### Assigned task
Copy all lines below containing "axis".

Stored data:

· · ·

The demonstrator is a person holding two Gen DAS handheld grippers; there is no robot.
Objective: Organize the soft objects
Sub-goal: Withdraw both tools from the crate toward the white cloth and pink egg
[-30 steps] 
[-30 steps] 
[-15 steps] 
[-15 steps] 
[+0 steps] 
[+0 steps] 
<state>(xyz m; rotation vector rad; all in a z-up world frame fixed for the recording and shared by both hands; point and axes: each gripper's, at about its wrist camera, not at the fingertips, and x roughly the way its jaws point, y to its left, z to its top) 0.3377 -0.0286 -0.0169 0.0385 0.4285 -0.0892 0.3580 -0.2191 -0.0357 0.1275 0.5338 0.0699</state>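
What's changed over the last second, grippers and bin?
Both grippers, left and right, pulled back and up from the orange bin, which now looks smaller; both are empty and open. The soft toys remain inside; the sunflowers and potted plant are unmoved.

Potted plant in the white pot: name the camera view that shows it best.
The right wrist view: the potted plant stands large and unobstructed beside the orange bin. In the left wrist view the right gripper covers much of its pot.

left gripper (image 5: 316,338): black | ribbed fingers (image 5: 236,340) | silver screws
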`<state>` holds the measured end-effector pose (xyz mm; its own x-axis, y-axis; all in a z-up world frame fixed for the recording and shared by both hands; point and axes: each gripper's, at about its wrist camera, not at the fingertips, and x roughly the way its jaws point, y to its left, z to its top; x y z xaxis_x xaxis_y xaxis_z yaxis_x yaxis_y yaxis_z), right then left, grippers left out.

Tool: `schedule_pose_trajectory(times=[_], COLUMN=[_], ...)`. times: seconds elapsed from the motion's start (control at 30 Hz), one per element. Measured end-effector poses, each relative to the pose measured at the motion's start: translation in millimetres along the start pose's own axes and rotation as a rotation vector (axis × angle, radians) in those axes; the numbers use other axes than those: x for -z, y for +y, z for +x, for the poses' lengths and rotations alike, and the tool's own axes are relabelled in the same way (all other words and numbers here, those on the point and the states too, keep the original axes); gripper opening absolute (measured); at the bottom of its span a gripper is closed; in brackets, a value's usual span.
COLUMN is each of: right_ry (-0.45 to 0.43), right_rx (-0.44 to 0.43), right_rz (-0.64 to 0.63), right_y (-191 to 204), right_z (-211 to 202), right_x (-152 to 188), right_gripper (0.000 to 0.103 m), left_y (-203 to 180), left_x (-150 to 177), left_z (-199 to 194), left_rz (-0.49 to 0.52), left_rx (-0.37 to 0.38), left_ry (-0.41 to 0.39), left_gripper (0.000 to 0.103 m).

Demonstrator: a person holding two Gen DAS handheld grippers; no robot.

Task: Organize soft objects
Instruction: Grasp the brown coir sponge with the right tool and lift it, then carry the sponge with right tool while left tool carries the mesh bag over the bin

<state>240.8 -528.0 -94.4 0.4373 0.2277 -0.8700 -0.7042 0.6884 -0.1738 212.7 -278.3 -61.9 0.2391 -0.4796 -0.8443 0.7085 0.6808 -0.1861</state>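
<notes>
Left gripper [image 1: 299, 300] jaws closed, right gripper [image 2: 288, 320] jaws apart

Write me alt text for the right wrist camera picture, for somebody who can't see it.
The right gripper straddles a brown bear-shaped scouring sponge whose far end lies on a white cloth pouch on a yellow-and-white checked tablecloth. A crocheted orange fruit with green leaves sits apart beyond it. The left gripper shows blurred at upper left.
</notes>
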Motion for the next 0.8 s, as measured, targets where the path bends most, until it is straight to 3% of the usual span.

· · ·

### Reply
`<state>` holds the measured end-effector pose (xyz mm; its own x-axis, y-axis; all in a z-up world frame fixed for the recording and shared by both hands; point and axes: each gripper's, at about its wrist camera, not at the fingertips, and x roughly the way its jaws point, y to its left, z to its top; x y z xaxis_x xaxis_y xaxis_z yaxis_x yaxis_y yaxis_z), right then left, grippers left out.
Tool: `schedule_pose_trajectory(times=[_], COLUMN=[_], ...)`. times: seconds elapsed from the motion's start (control at 30 Hz), one per element. Measured end-effector poses, each relative to the pose measured at the motion's start: translation in millimetres along the start pose's own axes and rotation as a rotation vector (axis × angle, radians) in those axes; the numbers use other axes than those: x for -z, y for +y, z for +x, for the poses' lengths and rotations alike, and the tool's own axes are relabelled in the same way (all other words and numbers here, those on the point and the states too, keep the original axes); gripper opening absolute (measured); at the bottom of its span a gripper is closed; in brackets, a value's usual span.

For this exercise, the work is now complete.